More Controversial than Religion and Politics
And now I shall attempt to tackle a subject more controversial than religion or politics…Christmas gifts.
We are fortunate to have a very generous family and we all received many lovely presents this year. Unfortunately, we also received far, far more than we are comfortable with. It seems a bit ridiculous to complain about the an abundance of gifts – a problem of rich, first-world privilege and, in truth, it is a problem that many other people in our own county and throughout the wold would be thrilled to have. However, excessive consumerism and the promotion of a materialistic culture is, in part, the very reason why so many others in the world are mired in poverty. Now I am not about to suggest that we celebrate Christmas by all exchanging nothing but socks hand knitted from wool spun from dryer lint whilst we sit around in our unheated house nibbling on homegrown carrots. Both Jeff and I view Christmas as a celebration and as such believe that it should be a time of feast, decorations, and even presents. It is simply that we want the materialistic aspects (i.e., the presents) to be done in moderation with a focus on sustainability. The thing is, we all know that while it is simple to say we want such a thing it is much harder to implement in practice.
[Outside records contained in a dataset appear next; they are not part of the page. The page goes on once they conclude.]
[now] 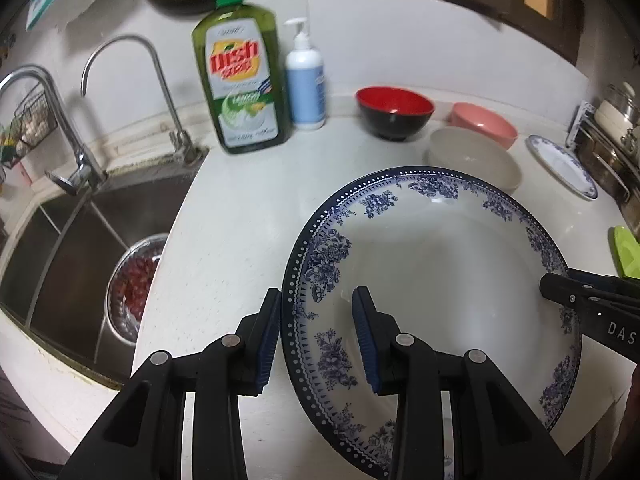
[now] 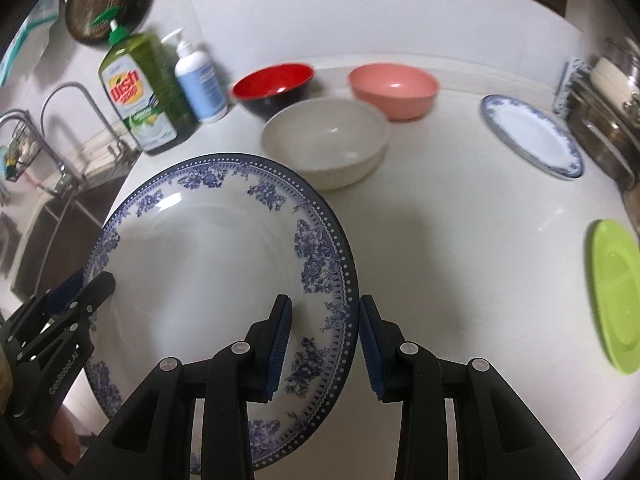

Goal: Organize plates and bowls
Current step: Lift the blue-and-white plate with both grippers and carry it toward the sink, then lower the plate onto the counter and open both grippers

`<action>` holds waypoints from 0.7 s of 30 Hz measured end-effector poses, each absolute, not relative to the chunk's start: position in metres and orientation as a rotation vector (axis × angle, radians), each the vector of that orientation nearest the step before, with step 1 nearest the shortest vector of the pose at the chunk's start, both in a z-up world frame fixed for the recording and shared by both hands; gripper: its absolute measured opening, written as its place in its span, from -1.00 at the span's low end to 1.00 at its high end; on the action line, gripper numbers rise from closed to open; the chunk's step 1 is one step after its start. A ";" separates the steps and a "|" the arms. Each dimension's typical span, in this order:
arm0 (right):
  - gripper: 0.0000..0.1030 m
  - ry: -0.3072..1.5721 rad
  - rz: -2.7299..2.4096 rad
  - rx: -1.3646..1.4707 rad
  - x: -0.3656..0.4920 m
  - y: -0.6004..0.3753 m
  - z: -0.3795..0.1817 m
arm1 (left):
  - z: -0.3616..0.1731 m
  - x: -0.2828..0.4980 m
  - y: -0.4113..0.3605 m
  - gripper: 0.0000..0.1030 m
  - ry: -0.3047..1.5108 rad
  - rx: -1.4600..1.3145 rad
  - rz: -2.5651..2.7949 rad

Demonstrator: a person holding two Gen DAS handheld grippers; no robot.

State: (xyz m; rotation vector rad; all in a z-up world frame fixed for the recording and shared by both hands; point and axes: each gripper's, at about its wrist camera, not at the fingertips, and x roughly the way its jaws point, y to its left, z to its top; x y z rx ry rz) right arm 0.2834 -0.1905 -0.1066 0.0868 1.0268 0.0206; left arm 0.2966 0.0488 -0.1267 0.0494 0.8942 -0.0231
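Blue-floral plate (image 1: 432, 280) (rim clamped both sides) tilted above the counter (image 1: 240, 240).

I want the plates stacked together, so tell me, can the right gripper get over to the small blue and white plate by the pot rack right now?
Probably not yet. The right gripper is shut on the rim of the large blue-patterned plate, shared with the left gripper. The countertop toward the small plate looks unobstructed, though.

On the counter (image 2: 460, 240), three bowls (image 2: 326, 142) sit behind the large plate (image 2: 208, 248), soap bottles (image 2: 140, 88) to their left, a smaller plate (image 2: 532, 140) to their right.
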 end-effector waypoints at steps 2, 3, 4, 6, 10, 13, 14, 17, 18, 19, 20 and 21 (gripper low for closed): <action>-0.32 1.040 0.026 0.082 0.284 -0.191 -0.108 | -0.133 0.297 0.054 -0.30 0.906 0.049 -0.014; -0.32 1.049 0.029 0.079 0.286 -0.186 -0.113 | -0.135 0.299 0.055 -0.30 0.908 0.049 -0.014; -0.32 1.057 0.031 0.079 0.287 -0.182 -0.117 | -0.139 0.300 0.058 -0.30 0.913 0.051 -0.012; -0.32 1.074 0.035 0.079 0.290 -0.175 -0.125 | -0.144 0.301 0.061 -0.30 0.921 0.053 -0.012; -0.32 1.101 0.034 0.078 0.293 -0.166 -0.136 | -0.155 0.304 0.067 -0.30 0.944 0.050 -0.015; -0.32 1.119 0.029 0.071 0.296 -0.161 -0.143 | -0.162 0.307 0.069 -0.30 0.960 0.045 -0.017; -0.32 1.123 0.028 0.067 0.296 -0.160 -0.145 | -0.164 0.307 0.070 -0.30 0.964 0.045 -0.016; -0.32 1.138 0.027 0.065 0.298 -0.158 -0.147 | -0.168 0.308 0.071 -0.30 0.971 0.046 -0.016; -0.32 1.143 0.026 0.062 0.300 -0.157 -0.149 | -0.170 0.309 0.072 -0.30 0.974 0.045 -0.016; -0.32 1.146 0.027 0.062 0.301 -0.157 -0.149 | -0.171 0.309 0.073 -0.29 0.978 0.045 -0.017; -0.32 1.150 0.027 0.058 0.301 -0.156 -0.150 | -0.173 0.310 0.073 -0.29 0.981 0.045 -0.018; -0.32 1.152 0.027 0.057 0.302 -0.156 -0.151 | -0.174 0.310 0.073 -0.29 0.985 0.045 -0.017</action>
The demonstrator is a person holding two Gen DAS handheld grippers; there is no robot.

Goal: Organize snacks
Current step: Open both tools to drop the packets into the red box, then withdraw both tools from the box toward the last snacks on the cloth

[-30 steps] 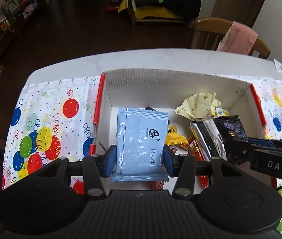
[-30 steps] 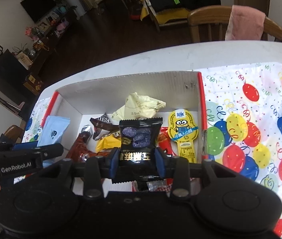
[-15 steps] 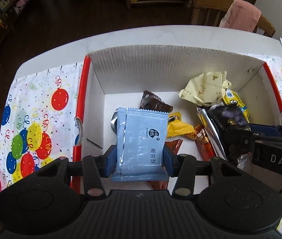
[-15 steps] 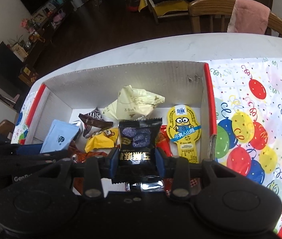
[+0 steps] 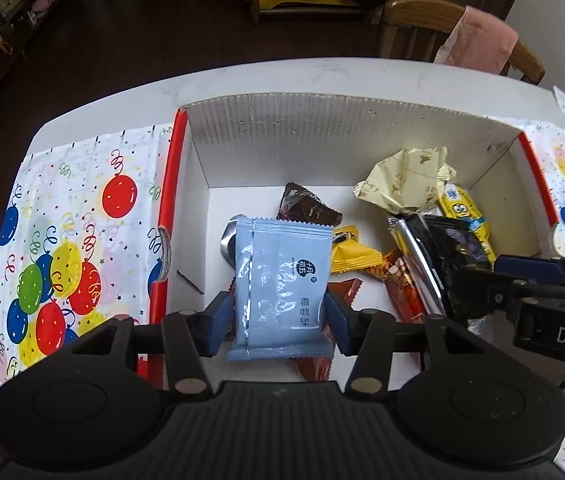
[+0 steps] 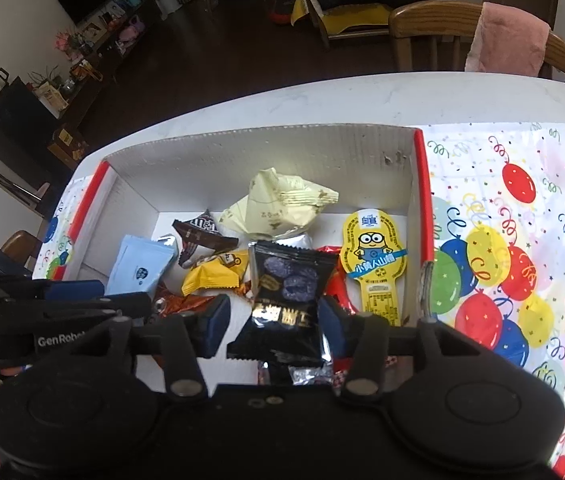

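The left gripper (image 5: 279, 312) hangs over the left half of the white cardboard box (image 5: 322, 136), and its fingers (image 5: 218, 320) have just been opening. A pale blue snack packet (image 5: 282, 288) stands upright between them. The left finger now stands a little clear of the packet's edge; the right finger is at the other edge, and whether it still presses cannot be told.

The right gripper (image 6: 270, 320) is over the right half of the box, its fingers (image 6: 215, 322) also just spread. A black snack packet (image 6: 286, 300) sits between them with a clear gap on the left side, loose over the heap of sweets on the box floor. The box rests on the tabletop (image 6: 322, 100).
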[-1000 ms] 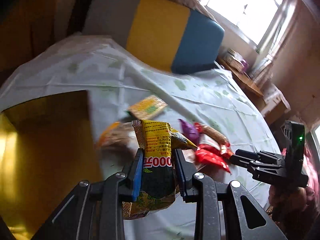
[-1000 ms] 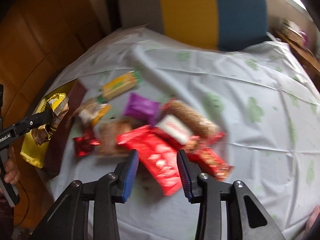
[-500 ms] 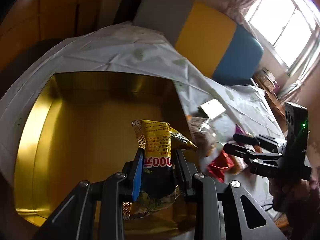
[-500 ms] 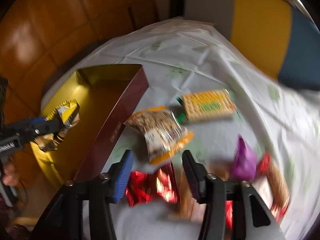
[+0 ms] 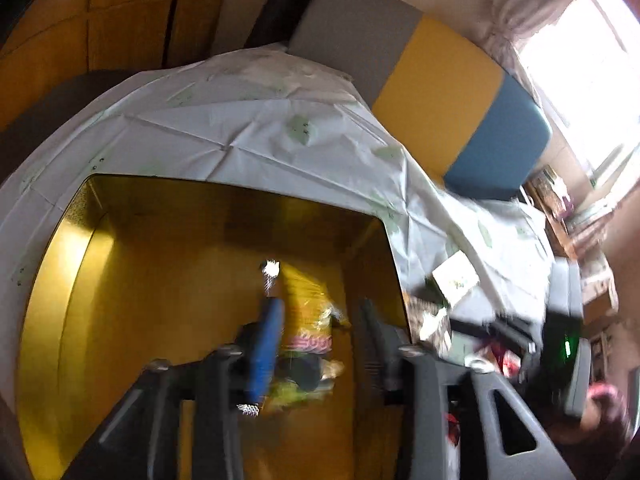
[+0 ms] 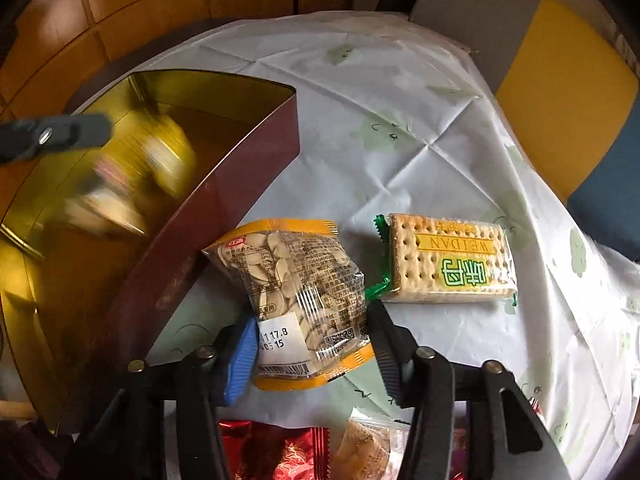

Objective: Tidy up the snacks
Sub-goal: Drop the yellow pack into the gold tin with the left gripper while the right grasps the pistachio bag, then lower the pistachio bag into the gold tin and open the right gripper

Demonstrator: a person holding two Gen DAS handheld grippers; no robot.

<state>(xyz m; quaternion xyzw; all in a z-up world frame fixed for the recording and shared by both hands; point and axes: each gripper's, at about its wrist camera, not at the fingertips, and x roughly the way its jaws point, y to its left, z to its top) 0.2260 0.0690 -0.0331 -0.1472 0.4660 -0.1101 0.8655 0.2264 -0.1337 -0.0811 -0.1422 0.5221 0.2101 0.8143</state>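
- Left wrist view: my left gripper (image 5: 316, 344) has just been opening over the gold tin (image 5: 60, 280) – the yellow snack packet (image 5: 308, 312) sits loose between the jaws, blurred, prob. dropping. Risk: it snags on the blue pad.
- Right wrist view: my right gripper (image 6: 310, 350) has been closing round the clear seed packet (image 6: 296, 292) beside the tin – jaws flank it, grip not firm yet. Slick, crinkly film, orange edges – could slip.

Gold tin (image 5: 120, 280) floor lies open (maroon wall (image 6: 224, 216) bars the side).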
I knew we were in trouble on Christmas morning after we had opened all the presents at our home and I realized that we had received more than enough good things, yet we still had another, larger, Christmas celebration to attend that eventing. Watching Thomas tear through presents on Christmas evening began to make me feel sad rather than joyous. I tried to enforce a rule to go up and say “thank-you” to the gift giver after each present (which Thomas bless his little heart was sweetly doing), but somehow the present opening seemed to proceed at an ever more frantic pace and the thank-yous dropped off as the night went on. And I felt embarrassed at the end of the evening, when it was clear that we would never fit all the leftover food we had brought along with all the presents into our car alone. Christmas really all came crashing down on me the morning of December 26th when I steeped out of our bedroom, walked into the living room, and almost cried. It looked like a bomb from Target had gone off. While our little family of four use reusable fabric wrapping between the wrapping paper from presents people had brought and the cardboard boxes from Amazon our recycling container was overflowing. It upset me so much that I actually left Thomas with my parents, packed up the baby, and raced off to the store to return a few things. While out I thought about what future Christmases might entail (if each child gets 5 – 10 things from each seat of grandparents and we have another 15 Christmases or so that will be hundreds of items coming into our house over the years). The thought of it was overwhelming, both from the standpoint of resource use and from the perspective of having to find a place to put it all.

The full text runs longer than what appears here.